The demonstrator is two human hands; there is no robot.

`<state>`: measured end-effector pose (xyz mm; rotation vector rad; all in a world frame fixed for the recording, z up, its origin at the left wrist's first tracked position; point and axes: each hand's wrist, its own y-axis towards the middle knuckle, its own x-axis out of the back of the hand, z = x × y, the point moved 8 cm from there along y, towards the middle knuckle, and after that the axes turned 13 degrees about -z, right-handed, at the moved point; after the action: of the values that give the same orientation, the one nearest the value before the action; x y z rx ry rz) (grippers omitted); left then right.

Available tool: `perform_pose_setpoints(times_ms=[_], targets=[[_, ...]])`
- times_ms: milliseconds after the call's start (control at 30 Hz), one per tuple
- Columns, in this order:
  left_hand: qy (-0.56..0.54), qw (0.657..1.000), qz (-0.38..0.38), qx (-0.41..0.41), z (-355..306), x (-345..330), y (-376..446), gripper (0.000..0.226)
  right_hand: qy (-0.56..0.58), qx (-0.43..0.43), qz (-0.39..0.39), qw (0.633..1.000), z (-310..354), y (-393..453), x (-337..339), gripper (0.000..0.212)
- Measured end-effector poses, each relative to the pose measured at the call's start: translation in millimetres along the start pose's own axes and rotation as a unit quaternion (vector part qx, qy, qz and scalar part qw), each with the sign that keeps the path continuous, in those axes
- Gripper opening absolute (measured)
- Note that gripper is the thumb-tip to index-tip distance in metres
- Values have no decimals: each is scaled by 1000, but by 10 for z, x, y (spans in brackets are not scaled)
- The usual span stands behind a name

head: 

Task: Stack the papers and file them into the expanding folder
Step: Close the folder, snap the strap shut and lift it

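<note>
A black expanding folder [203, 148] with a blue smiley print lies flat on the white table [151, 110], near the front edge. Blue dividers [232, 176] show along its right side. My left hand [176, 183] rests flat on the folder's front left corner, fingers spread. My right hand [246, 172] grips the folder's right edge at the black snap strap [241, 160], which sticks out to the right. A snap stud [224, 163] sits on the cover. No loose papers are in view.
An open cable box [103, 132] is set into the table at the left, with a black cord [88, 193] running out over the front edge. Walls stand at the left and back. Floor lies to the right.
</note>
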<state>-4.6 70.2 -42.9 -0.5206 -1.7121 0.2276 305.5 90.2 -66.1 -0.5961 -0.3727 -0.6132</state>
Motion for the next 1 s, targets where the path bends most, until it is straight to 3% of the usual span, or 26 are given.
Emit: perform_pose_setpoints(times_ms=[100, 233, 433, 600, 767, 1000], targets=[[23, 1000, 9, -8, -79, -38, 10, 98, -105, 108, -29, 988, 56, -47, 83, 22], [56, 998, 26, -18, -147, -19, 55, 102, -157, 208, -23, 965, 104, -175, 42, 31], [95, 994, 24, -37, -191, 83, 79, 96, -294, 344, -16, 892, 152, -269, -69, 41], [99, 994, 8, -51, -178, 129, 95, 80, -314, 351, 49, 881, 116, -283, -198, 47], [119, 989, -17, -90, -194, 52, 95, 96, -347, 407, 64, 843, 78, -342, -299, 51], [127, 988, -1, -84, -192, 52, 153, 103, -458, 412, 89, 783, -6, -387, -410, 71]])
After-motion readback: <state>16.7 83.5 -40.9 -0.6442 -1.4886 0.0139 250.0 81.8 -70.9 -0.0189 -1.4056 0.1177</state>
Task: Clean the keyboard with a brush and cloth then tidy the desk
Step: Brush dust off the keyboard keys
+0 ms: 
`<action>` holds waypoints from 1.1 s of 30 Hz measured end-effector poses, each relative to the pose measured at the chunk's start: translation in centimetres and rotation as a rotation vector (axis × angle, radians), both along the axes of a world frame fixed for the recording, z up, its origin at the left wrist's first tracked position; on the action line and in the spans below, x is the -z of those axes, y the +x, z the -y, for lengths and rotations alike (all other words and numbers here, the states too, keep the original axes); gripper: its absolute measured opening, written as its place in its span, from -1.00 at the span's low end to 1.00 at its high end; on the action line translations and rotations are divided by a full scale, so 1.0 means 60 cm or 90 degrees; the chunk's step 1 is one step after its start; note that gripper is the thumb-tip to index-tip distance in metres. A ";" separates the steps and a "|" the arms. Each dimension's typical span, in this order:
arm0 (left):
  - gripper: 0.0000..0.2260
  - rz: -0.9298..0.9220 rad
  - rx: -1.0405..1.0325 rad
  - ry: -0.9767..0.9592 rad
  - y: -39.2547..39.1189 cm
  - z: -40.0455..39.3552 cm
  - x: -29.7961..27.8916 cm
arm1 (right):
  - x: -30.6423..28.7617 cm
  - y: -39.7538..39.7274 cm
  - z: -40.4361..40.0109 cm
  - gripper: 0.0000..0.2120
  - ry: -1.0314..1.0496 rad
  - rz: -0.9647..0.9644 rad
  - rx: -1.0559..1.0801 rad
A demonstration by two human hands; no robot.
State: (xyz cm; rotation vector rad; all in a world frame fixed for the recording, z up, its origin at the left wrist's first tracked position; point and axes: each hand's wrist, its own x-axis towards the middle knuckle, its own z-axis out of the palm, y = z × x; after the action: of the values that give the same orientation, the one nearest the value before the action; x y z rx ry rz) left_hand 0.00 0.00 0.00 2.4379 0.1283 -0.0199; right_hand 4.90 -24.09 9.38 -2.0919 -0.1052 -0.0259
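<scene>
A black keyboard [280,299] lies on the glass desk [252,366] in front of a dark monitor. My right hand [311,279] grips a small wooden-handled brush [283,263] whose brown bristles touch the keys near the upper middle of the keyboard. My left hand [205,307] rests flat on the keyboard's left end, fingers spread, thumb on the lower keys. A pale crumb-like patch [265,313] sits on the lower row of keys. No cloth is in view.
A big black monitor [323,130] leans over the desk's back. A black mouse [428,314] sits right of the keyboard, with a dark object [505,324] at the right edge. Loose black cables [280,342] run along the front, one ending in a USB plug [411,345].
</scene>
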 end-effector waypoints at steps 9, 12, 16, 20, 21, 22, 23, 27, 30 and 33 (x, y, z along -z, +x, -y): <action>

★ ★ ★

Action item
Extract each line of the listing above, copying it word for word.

Task result
The demonstrator is two human hands; there is no robot.

`<state>`: measured end-effector pose (xyz mm; rotation vector rad; all in a world frame fixed for the recording, z up, its origin at the left wrist's first tracked position; point and axes: each hand's wrist, its own y-axis towards the middle knuckle, its own x-axis out of the back of the hand, z = x × y, the point moved 8 cm from there along y, towards the middle knuckle, and after that the axes turned 13 degrees about -z, right-handed, at the moved point; after the action: of the values that give the same orientation, the one nearest the value before the action; x y z rx ry rz) (grippers omitted); left then right.

Available tool: `perform_pose_setpoints(times_ms=[_], targets=[[_, ...]])`
- times_ms: milliseconds after the call's start (control at 30 Hz), one per tuple
- Columns, in this order:
  left_hand: qy (-0.56..0.54), qw (0.657..1.000), qz (-0.38..0.38), qx (-0.41..0.41), z (-355..306), x (-345..330), y (-376..446), gripper (0.000..0.226)
  right_hand: qy (-0.56..0.58), qx (-0.43..0.43), qz (-0.39..0.39), qw (0.633..1.000), z (-310..354), y (-393..453), x (-337..339), gripper (0.000..0.212)
- Measured end-effector poses, each relative to the pose measured at the call's start: translation in millimetres along the start pose's own axes and rotation as a unit quaternion (vector part qx, qy, qz and scalar part qw), each with the sign that keeps the path continuous, in those axes
- Gripper opening absolute (measured)
- Note that gripper is the thumb-tip to index-tip distance in metres
- Values have no decimals: each is scaled by 1000, but by 10 for z, x, y (spans in brackets are not scaled)
- The usual span stands behind a name

head: 

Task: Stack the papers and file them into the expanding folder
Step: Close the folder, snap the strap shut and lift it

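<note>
A black expanding folder [203, 148] with a blue smiley print lies flat on the white table [151, 110], near the front edge. Blue dividers [232, 176] show along its right side. My left hand [176, 183] rests flat on the folder's front left corner, fingers spread. My right hand [246, 172] grips the folder's right edge at the black snap strap [241, 160], which sticks out to the right. A snap stud [224, 163] sits on the cover. No loose papers are in view.
An open cable box [103, 132] is set into the table at the left, with a black cord [88, 193] running out over the front edge. Walls stand at the left and back. Floor lies to the right.
</note>
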<state>-4.6 70.2 -42.9 -0.5206 -1.7121 0.2276 305.5 90.2 -66.1 -0.5961 -0.3727 -0.6132</state>
Motion for the next 1 s, targets where the path bends most, until it is straight to 3% of the usual span, or 26 are given.
Emit: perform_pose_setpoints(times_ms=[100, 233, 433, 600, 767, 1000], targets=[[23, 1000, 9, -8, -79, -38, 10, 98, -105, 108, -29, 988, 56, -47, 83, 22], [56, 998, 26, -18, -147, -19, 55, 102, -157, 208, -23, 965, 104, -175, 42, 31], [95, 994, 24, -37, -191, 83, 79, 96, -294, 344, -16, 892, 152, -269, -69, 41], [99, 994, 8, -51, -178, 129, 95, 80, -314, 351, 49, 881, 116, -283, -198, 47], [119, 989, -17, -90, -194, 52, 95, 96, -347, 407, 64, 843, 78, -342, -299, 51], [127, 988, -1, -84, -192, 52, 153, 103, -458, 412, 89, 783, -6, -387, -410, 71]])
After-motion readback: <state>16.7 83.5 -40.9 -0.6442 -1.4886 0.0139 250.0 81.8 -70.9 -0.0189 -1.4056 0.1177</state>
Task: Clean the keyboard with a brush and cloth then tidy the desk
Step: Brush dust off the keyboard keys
+0 ms: 
`<action>` holds waypoints from 1.1 s of 30 Hz measured end-effector poses, each relative to the pose measured at the chunk's start: translation in centimetres and rotation as a rotation vector (axis × angle, radians), both along the axes of a world frame fixed for the recording, z up, its origin at the left wrist's first tracked position; on the action line and in the spans below, x is the -z of those axes, y the +x, z the -y, for lengths and rotations alike (all other words and numbers here, the states too, keep the original axes); gripper: its absolute measured opening, written as its place in its span, from -1.00 at the span's low end to 1.00 at its high end; on the action line translations and rotations are divided by a full scale, so 1.0 means 60 cm or 90 degrees; the chunk's step 1 is one step after its start; note that gripper is the thumb-tip to index-tip distance in metres. A ";" separates the steps and a "|" the arms. Each dimension's typical span, in this order:
arm0 (left):
  - gripper: 0.0000..0.2260
  - rz: -0.9298..0.9220 rad
  - rx: -1.0405..1.0325 rad
  - ry: -0.9767..0.9592 rad
  - y: -39.2547..39.1189 cm
  - z: -40.0455..39.3552 cm
  - x: -29.7961..27.8916 cm
arm1 (right):
  - x: -30.6423..28.7617 cm
  - y: -39.7538..39.7274 cm
  - z: -40.4361..40.0109 cm
  - gripper: 0.0000..0.2120
  - ry: -1.0314..1.0496 rad
  - rz: -0.9647..0.9644 rad
  - rx: -1.0559..1.0801 rad
A demonstration by two human hands; no robot.
State: (xyz cm; rotation vector rad; all in a world frame fixed for the recording, z up, its origin at the left wrist's first tracked position; point and axes: each hand's wrist, its own x-axis towards the middle knuckle, its own z-axis out of the palm, y = z × x; after the action: of the values that give the same orientation, the one nearest the value before the action; x y z rx ry rz) left_hand 0.00 0.00 0.00 2.4379 0.1283 -0.0199; right_hand 4.90 -24.09 9.38 -2.0919 -0.1052 -0.0259
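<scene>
A black keyboard [280,299] lies on the glass desk [252,366] in front of a dark monitor. My right hand [311,279] grips a small wooden-handled brush [283,263] whose brown bristles touch the keys near the upper middle of the keyboard. My left hand [205,307] rests flat on the keyboard's left end, fingers spread, thumb on the lower keys. A pale crumb-like patch [265,313] sits on the lower row of keys. No cloth is in view.
A big black monitor [323,130] leans over the desk's back. A black mouse [428,314] sits right of the keyboard, with a dark object [505,324] at the right edge. Loose black cables [280,342] run along the front, one ending in a USB plug [411,345].
</scene>
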 end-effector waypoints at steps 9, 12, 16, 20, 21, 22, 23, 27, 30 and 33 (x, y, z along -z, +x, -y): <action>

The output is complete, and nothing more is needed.